PS apologies,ignore me, no attention to detail-- just saw that Dave put these details on in reply #2!


----------



## rob123ert

:It was the good ship Huntsmore, she was a bloody sight, two black balls by day, and two red lights at night.: Quotation from the Ships Electrician, 1966.


----------



## noel woodhead

*mv huntsmore*

was on humtsmore 1966 deck boy april to december 1966 paid off in bristol, great time, went through suez and panama canal , french charter to calcutta, bombay budge budge, then to japan, los angeles, canada, singapore,azures, great time for 17yera old always breaking down will always remember the old huntsmore, with fond memories.


----------



## ian d.cameron

*Huntsmore*

Photo Here
http://www.photoship.co.uk/JAlbum Ships/Old Ships H/slides/Huntsmore-01.html


----------



## Pete63

Hi
I joined the Huntsmore as a pantry boy on August 14th 1962 and stayed with her for all my merchant service until June 3rd 1963.I then decided to join th RN.
There is a picture i took of the Huntsmore at around that time on my profile,under name Pete63.The only picture i have of that era.
I am now 63 and live in St Austell,Cornwall in the UK.
Onboard the Huntsmore i had the nickname "SPEEDY".
Regards Pete


----------



## adam philip

Don Sangster said:


> Len did you ever get a photo of the Huntsmore she was the last ship I
> sailed on joined her in Cardiff in Oct 1958 skinned out in Thevenard
> South Australia in Mar 1959 if you have a photo I would be gratefull
> for a copy to go in my album the only photo I've seen of O Gross ships is the
> Huntsland
> Regards Don Sangster


[QUOTE Don Sangster 65206] sailed on Huntsmore 1958 /1962 remember when you left us in Thevenard I was third engineer my nickname was haggis
regards
adam philip


----------



## Don Sangster

Hello Adam I vaguely remember you I think it is the nickname I remember most
it was 50 years ago on the 28th of March.Got a job at Woomera rocket range after I left the Huntsmore have lived in NZ and Australia ever since been home a few times the last 3years ago stayed for 3 months but was glad to get back to Christchurch NZ 
Regards
Don Sangster


----------



## uskside

I was on Huntsmore June 1963/May 1964 Tamped all over.
We were on Government charter Americans,21 ports in the states off to India then back to start all over again.

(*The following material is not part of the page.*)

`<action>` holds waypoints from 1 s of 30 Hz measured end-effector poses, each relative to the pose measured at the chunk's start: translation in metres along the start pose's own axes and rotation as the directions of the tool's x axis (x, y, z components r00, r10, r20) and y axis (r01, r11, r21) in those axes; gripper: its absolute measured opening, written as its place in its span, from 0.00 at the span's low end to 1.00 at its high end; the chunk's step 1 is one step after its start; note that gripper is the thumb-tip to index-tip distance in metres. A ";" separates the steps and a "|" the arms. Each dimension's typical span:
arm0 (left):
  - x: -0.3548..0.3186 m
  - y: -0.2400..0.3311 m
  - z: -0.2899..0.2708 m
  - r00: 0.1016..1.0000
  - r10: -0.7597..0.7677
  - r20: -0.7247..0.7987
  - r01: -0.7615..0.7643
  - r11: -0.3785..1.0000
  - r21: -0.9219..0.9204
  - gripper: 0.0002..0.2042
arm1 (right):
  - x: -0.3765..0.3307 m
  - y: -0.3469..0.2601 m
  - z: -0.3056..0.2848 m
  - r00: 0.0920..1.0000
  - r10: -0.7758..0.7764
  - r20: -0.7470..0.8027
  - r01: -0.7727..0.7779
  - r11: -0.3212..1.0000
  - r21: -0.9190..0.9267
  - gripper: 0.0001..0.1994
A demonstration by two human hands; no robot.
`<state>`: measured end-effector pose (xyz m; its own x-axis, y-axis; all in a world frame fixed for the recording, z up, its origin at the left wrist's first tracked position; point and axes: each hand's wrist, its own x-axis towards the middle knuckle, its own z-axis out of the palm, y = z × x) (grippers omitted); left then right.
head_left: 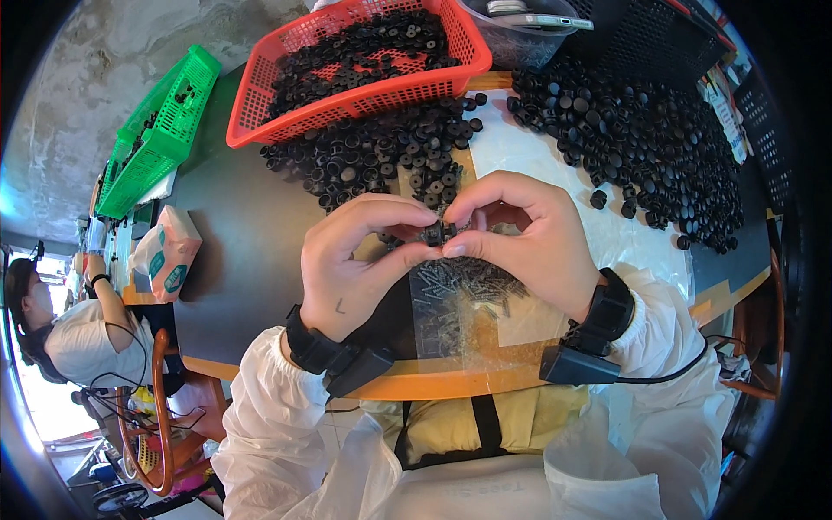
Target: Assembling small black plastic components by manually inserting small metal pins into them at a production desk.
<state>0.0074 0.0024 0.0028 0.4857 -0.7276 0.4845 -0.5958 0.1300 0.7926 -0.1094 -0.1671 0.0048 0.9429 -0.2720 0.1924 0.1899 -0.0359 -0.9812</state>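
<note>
Both hands meet over the middle of the table. Between the fingertips of my left hand (pixel 347 256) is a small round black plastic part (pixel 435 234), pinched by thumb and forefinger. My right hand (pixel 542 238) closes on the same part from the other side, thumb and forefinger together. Something thin and greyish shows by the right fingertips, too small to make out. Under and just in front of the hands lies a pile of small metal screws (pixel 472 286). Beyond the hands, loose black ring-like parts (pixel 355 156) are heaped.
A red basket (pixel 364 106) of black parts stands at the back. Black caps (pixel 641 147) are piled at the right beside a clear tub (pixel 520 43) with a phone on it. At the left are a tissue pack (pixel 176 253), a green basket (pixel 165 130) and a seated person (pixel 87 334).
</note>
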 end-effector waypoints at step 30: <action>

Spent three Xmas's in New Orleans. 2nd Cook / Bricklayer/Baker. Anyone out there on her at the same time.


----------



## buff-19

sperm whale said:


> Good day Leonard,
> I was third mate on the Huntsland 1966 - 1967
> The Huntsmore had a crankcase explosion near to the Azores in March 1967 and my ship (Huntsland) towed her into the Azores. I never heard of her after that.
> 
> Nick


I was junior engineer on the Huntsmore and was on the foot plates at the time of the "Explosion" Thanks for the Tow.....We were towed from the Azores to Trieste where I debobbed


----------



## dickmeek77

Hi, Was a asst steward on the Huntsville (one of Oscar Gross ship) join her in Avonmouth July 1964 and signed off in Plymouth August 1965 (not bad trip!!) Looking for more photos have found three here but only one is any good. Can't remember any names of the crew. After that ship sign up with Port Line Ltd for for the 12 years on contract. Dick.


----------



## Charlie Hannah

Don Sangster said:


> Len did you ever get a photo of the Huntsmore she was the last ship I
> sailed on joined her in Cardiff in Oct 1958 skinned out in Thevenard
> South Australia in Mar 1959 if you have a photo I would be gratefull
> for a copy to go in my album the only photo I've seen of O Gross ships is the
> Huntsland
> Regards Don Sangster


Hi Don,this the one your looking for.










Don if you need anymore photo's use this site here www.photoship.co.uk


----------



## Philthy

*Huntsmore and Huntsville*



Don Sangster said:


> Len did you ever get a photo of the Huntsmore she was the last ship I
> sailed on joined her in Cardiff in Oct 1958 skinned out in Thevenard
> South Australia in Mar 1959 if you have a photo I would be gratefull
> for a copy to go in my album the only photo I've seen of O Gross ships is the
> Huntsland
> Regards Don Sangster


Hi,I served as A.B.on both the Huntsmore..(11months..63-64) and the Huntsville..(12 months 65-66 ) and have photos of both...if you want to contact me...my e.mail is [email protected]thy


----------



## JonoG1

I am curious as I has a family member aboard the Huntsmore in 1962, he said the vessel was 'off' Cuba during the missile crisis and the Russian vessels. Is this correct as I cannot find any info about it ?


----------



## Philthy

*re.Huntsmore*

Hi! and thanks for the note about the "Huntmore",sorry I cant help you regarding the whereabouts of her at that time...I joined her on 4-6-63 until 25-5-64..Cheers philthy


----------



## Philthy

*re Huntsmore*



Don Sangster said:


> Len did you ever get a photo of the Huntsmore she was the last ship I
> sailed on joined her in Cardiff in Oct 1958 skinned out in Thevenard
> South Australia in Mar 1959 if you have a photo I would be gratefull
> for a copy to go in my album the only photo I've seen of O Gross ships is the
> Huntsland
> Regards Don Sangster


Hi Don,have just read your note and I have a photo of the Huntsmore...I was a A.B. on her for almost a year,4-6-63 to 25-5-64...I also skinned out from the Baron Minto in 65 at Townsville ,unfortunately I also got deported same year on the Huntsville where I spent 13 months ,paying off in Hamburg..if you send me a e.mail address...I will forward the photo..I now live in Sydney and still at sea...my e.mail address is [email protected]rs, philthy


----------



## Philthy

uskside said:


> I was on Huntsmore June 1963/May 1964 Tamped all over.
> We were on Government charter Americans,21 ports in the states off to India then back to start all over again. Spent three Xmas's in New Orleans. 2nd Cook / Bricklayer/Baker. Anyone out there on her at the same time.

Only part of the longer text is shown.